Amendement « de l’impunité »
En fait de troupeau, c’est un amendement constitutionnel que les députés tentent de faire adopter, en même temps qu’ils approuvent très largement la prison de leur collègue, par 364 voix contre 130. Un amendement sur un sujet devenu soudain très urgent, en pleine crise sanitaire et économique : leur immunité.
En moins d’une semaine, un texte est pondu, signé par 190 députés et inscrit à l’ordre du jour de la Chambre, sans passage en commission ni débat public. Le but est simple : limiter la possibilité d’emprisonner un député et restreindre les prises de la justice sur un parlementaire à des cas extrêmes. Des déclarations comme celles du député Silveira ne seraient plus jugées que par la commission d’éthique de l’assemblée - commission connue pour sa clémence avec les siens. Idem pour les affaires de corruption - ils seraient près de 200 parlementaires concernés, dont le président Lira lui-même.
Cependant la manœuvre est trop grossière pour prospérer. La PEC (proposition d'amendement - emenda en portugais – constitutionnel) dite de l’immunité est très vite rebaptisée "PEC de l’impunité". Le sacrifice du député boi de piranha n’aura pas permis de passer en douce. Sans majorité des 2/3 en vue pour l’adopter, et face à la menace d’inconstitutionnalité, le président de la Chambre est obligé de tempérer, puis de reculer. L’affaire s’enlise depuis.
« C’est un crocodile »
En réalité, c’est une autre brèche qu’a ouverte le STF en emprisonnant le député Silveira: celle de l’usage de la Loi de Sécurité Nationale. Car c’est en vertu de ce texte que le député a été mis en prison, une loi héritée – le comble pour lui – de la dictature militaire.
Faute d’avoir été abrogée ou réécrite, cette loi est de fait toujours en vigueur. Même si sa dernière version de 1983 ne prévoit plus de condamnation à mort, elle conserve des aspects datés, comme une peine de 1 à 4 ans de prison pour ceux qui "offensent la réputation des présidents de la République, du Tribunal suprême, de la Chambre et du Sénat." Le tout est de prendre la personne incriminée en flagrant délit ; cela vaut pour un post sur les réseaux sociaux, analyse le STF, car sa diffusion est continue.
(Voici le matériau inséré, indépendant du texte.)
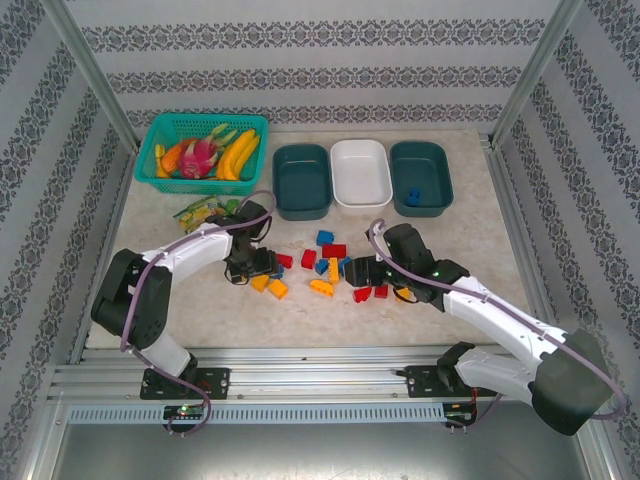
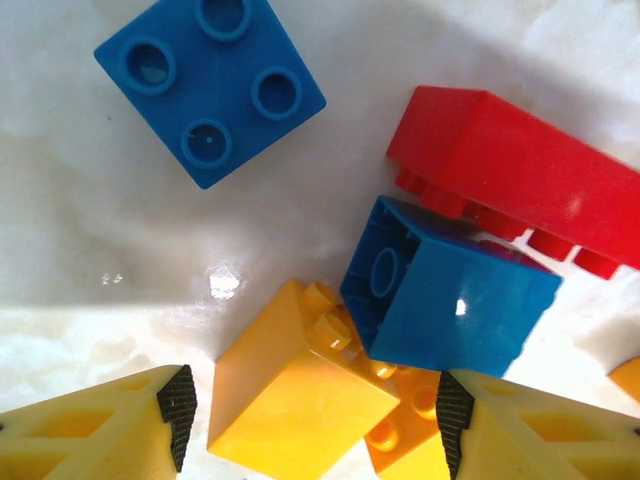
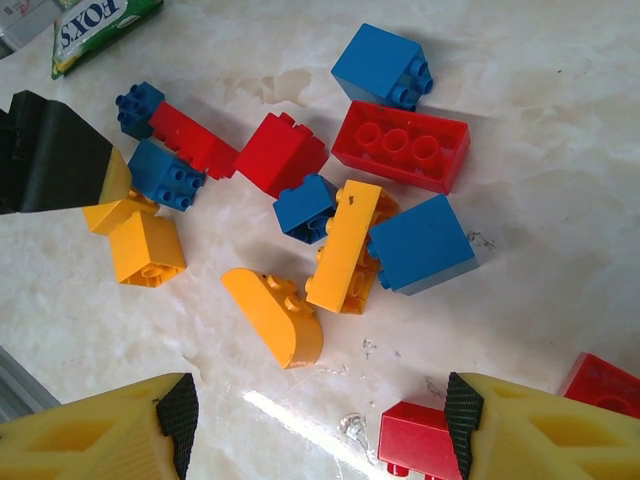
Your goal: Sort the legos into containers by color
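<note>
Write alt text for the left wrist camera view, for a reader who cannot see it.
The left tool hangs open over a yellow brick on a pale marbled table. A blue brick, tipped on its side, leans on the yellow one, with a red brick close behind it. A second blue brick lies apart, studs up.

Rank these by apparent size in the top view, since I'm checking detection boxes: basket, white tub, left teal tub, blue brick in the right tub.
1. Basket.
2. White tub and left teal tub: they look alike, so unranked.
3. Blue brick, by far the smallest.
</note>
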Tool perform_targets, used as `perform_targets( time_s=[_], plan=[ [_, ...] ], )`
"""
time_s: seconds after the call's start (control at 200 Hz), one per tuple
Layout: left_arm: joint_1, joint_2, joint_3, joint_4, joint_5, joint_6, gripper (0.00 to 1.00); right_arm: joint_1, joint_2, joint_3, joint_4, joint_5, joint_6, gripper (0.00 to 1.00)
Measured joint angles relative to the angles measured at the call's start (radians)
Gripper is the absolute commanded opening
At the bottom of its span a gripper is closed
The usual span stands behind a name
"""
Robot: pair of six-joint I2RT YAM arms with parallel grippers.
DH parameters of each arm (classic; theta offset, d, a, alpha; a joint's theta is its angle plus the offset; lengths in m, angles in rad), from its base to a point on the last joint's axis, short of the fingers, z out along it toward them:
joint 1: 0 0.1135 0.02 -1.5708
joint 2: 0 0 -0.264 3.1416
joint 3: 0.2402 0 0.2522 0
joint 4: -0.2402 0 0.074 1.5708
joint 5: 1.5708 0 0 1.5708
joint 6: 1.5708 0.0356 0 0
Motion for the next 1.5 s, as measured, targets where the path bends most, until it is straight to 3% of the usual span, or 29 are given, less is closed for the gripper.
perform_targets(
  time_s=[0.31, 0.4, 0.56, 0.674, 1.114, 1.394, 1.499],
  plan=[
    [-0.002, 0.047, 0.045, -0.031, 0.005, 0.118, 0.46, 0.000, -0.011, -0.003, 0.058, -0.029, 0.006, 0.70],
    [-0.003, 0.047, 0.047, -0.031, 0.005, 0.127, 0.47, 0.000, -0.051, -0.034, 0.123, -0.055, 0.025, 0.71],
    [-0.014, 0.043, 0.045, -0.042, -0.020, 0.136, 0.60, 0.000, -0.067, -0.048, 0.180, -0.084, 0.053, 0.71],
    [-0.019, 0.025, 0.033, -0.050, -0.038, 0.138, 0.61, -0.001, -0.067, -0.048, 0.190, -0.090, 0.060, 0.71],
    [-0.022, -0.007, -0.005, -0.050, -0.034, 0.158, 0.55, -0.001, -0.044, -0.048, 0.193, -0.098, 0.076, 0.71],
    [-0.022, 0.005, 0.011, -0.050, -0.035, 0.173, 0.43, -0.001, -0.029, -0.049, 0.193, -0.105, 0.079, 0.71],
    [-0.022, 0.001, 0.010, -0.051, -0.059, 0.161, 0.44, -0.001, -0.029, -0.048, 0.193, -0.105, 0.079, 0.71]
  ],
)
Sauf que c’est le même argumentaire qui permet au pouvoir actuel d’inquiéter des personnalités qui le critiquent, en vertu de la même loi dont ils usent et abusent depuis 2018. Opposants politiques, journalistes, activistes et influenceurs sont ainsi régulièrement visés par des procédures déclenchées par des proches du président, voire par le ministre de la Justice lui-même. Comme une impression de déjà-vu, quand la dictature avait sa police politique. Dernier épisode en date : les poursuites déclenchées par un fils du président contre le Youtuber Felipe Neto, qui a vu la police débarquer chez lui, le 15 mars dernier, après qu’il avait traité Bolsonaro de président génocide. La procédure a depuis été jugée illégale.
Pour le constitutionnaliste Conrado Hübner Mendes, interrogé par le site G1, "Il aurait mieux valu que le STF mette le député Silveira en prison préventive", pour contenir les risques d’obstacle à la justice, plutôt que pour "flagrant délit" selon un fondement somme toute douteux et source d’ambiguïtés juridiques. Il devient donc urgent selon lui que la cour suprême fasse un travail de "raffinement de la jurisprudence", autrement dit de clarification pour distinguer ce qui relève de cette loi et ce qui doit rester en dehors de son champ d’application. Au risque sinon, comme on le voit aujourd’hui, de mettre au (même) panier un citoyen qui use de sa liberté d’expression et un parlementaire qui en abuse, attaquant à la base le régime dont il est un acteur majeur : la démocratie.
Après tout, les confusions ne sont pas si difficiles à dissiper, selon Weiller Diniz, qui aime citer ce vieux proverbe politique: "s’il a les yeux d’un crocodile, les pattes d’un crocodile, la queue d’un crocodile : c’est un crocodile."